812.6363/1160

The Secretary of State to the Chargé in Mexico (Summerlin)

No. 2185

Sir: I am in receipt of your despatch No. 5915 of July 27, 1922, enclosing copies and translations of the four decisions of the Supreme Court of Mexico in the amparo cases which were instituted before that Tribunal by the International Petroleum Company and the Tamiahua Petroleum Company,28 all of which decisions have reference to the application of Article 27 of the Mexican Constitution. You say that copies of these decisions were received by you on the twenty-fifth ultimo.

Your promptness in forwarding these documents is appreciated by the Department.

There is enclosed, for your information, a copy of a statement which the Department gave to the press on August 10, 1922, in relation to these decisions.

I am [etc.]

For the Secretary of State:
William Phillips
[Enclosure]

Press Release Issued by the Department of State, August 10, 1922

In reply to inquiries at the Department of State with respect to the effect of recent decisions of the Mexican Supreme Court, the Department made today the following statement:

“The Department has received the text of four decisions of the Mexican Supreme Court rendered in May last in amparo proceedings instituted by petroleum companies. These four decisions seem to be identical in all essential particulars, and together with [Page 681] the similar decision of that court rendered August 30, 1921,29 in the ampairo case brought by the Texas Company, appear to constitute what is called a precedent in Mexican jurisprudence.

“These opinions set forth that Article 14 of the Mexican Constitution, providing that ‘No law shall be given retroactive effect to the prejudice of any person whatsoever’, does not relate to the provisions of the Constitution itself, and that when the Constitution embodies retroactive provisions these must be applied retroactively.

“It is further set forth that the fourth paragraph of Article 27 of the Mexican Constitution of 1917, referring to petroleum and other sub-soil substances, cannot be considered to be retroactive, ‘as it does not injure previous and legitimately acquired rights’, but it is apparent that the application of the principle thus declared must depend upon what is considered to be an ‘acquired right’.

“The five decisions creating the precedent in question relate exclusively to cases of leases or contracts which were made by owners of land for prospecting for and working petroleum, and it said that thereby the privileges of the owners of the lands ‘were translated into positive acts’, and accordingly the claimants, as the lessees or holders of these contracts had acquired rights to the injury of which the provision of the Constitution of 1917 for the nationalization of petroleum could not be applied. The inference from these decisions is that petroleum properties in process of development before May 1, 1917, when the present Constitution took effect, are protected from a retroactive application of the fourth paragraph of Article 27.

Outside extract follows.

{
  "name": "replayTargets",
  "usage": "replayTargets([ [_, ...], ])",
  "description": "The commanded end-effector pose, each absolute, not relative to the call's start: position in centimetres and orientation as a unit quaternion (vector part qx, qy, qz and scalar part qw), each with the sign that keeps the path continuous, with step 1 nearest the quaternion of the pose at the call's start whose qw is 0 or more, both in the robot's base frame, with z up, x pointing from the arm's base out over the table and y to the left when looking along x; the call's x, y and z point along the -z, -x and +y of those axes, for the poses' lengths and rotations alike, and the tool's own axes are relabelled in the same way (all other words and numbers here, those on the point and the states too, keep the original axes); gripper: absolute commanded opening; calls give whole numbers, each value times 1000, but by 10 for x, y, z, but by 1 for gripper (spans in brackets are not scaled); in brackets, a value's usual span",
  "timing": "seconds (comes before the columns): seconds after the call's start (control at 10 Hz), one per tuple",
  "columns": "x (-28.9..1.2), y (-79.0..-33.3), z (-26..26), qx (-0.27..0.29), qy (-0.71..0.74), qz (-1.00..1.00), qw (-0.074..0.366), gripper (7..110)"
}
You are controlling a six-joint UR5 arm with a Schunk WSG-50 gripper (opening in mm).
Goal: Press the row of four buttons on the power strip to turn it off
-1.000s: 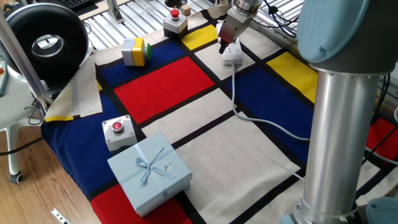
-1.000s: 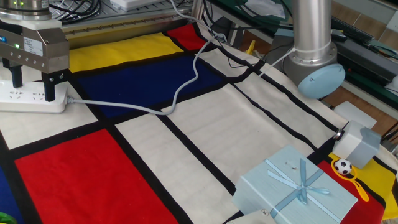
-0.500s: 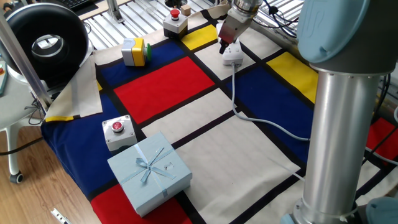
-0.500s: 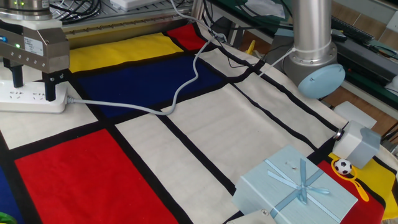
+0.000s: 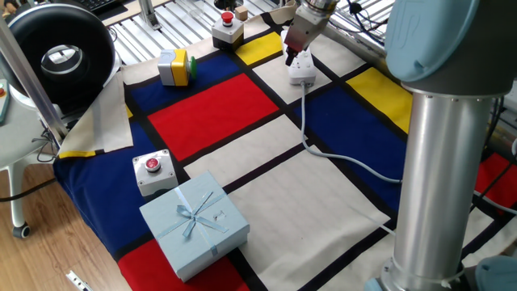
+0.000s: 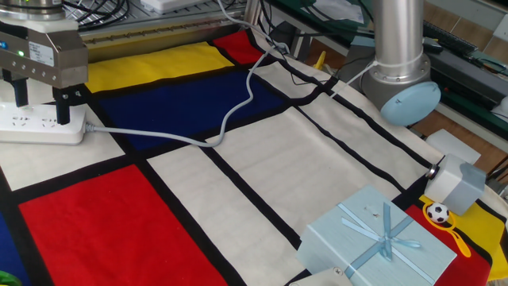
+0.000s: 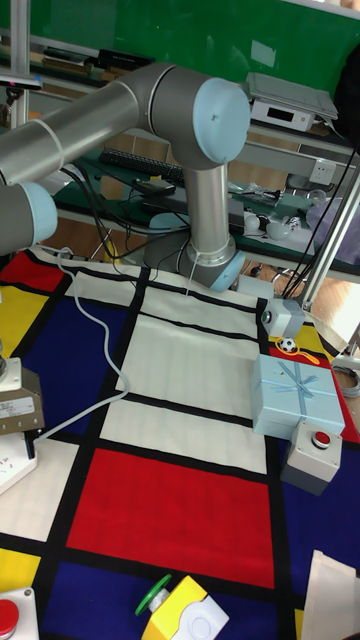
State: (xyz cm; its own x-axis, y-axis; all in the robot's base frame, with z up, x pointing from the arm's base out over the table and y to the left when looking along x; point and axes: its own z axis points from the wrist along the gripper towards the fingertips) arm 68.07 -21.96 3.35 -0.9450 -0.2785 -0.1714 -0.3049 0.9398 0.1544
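Note:
The power strip (image 6: 36, 127) is a white socket bar lying on a pale square of the patterned cloth, with a pale grey cord (image 6: 214, 137) trailing off across the blue and white squares. It also shows as the power strip (image 5: 303, 71) at the far side and as the power strip (image 7: 12, 462) at the left edge. My gripper (image 6: 40, 111) hangs right over it, open, with a dark finger at each side and nothing between them. It shows too as the gripper (image 5: 292, 56). The fingertips stand at or just above the strip's top. I cannot make out the buttons.
A pale blue gift box (image 5: 194, 222) sits near the front. Grey boxes with red buttons (image 5: 153, 171) (image 5: 228, 28) and a yellow box with a green knob (image 5: 174, 66) stand on the cloth. The arm's column (image 5: 440, 162) rises at right. A black round device (image 5: 56, 52) is at the left.
The gripper has risen slightly over the power strip, its fingers still apart. The strip and cord have not moved.

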Motion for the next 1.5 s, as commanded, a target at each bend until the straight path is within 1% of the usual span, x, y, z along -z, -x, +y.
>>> replayTargets([
  [0.0, -45, -696, -229, -95, 156, 980, 78, 88],
  [0.5, -37, -709, -238, -96, 163, 978, 84, 88],
  [1.4, -21, -709, -237, -96, 163, 978, 89, 88],
])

“These decisions do not, however, effectively deal with the rights of American citizens in lands containing petroleum or other subsoil substances where the lands were owned prior to May 1, 1917, but had not been developed or as to which leases or contract rights to prospect for and work petroleum had not been granted before that date.

“The question whether the owners of the land in such a case have appropriate protection is yet to be determined by the Mexican Supreme Court. It is understood that there are a large number of amparo proceedings before that Court which involve that question and are still undecided.

“The Department has also been advised by the Mexican authorities that the Mexican Congress has sole authority to regulate by an appropriate Organic Law the interpretation of the precepts of the Constitution and that no Organic Law for this purpose has yet been enacted.”

  1. Despatch and its enclosures not printed; see Estados Unidos Mexicanos, Semanario Judicial de la Federacion, ser. 5, vol. x (1922), p. 1308.
  2. Foreign Relations, 1921, vol. ii, p. 464.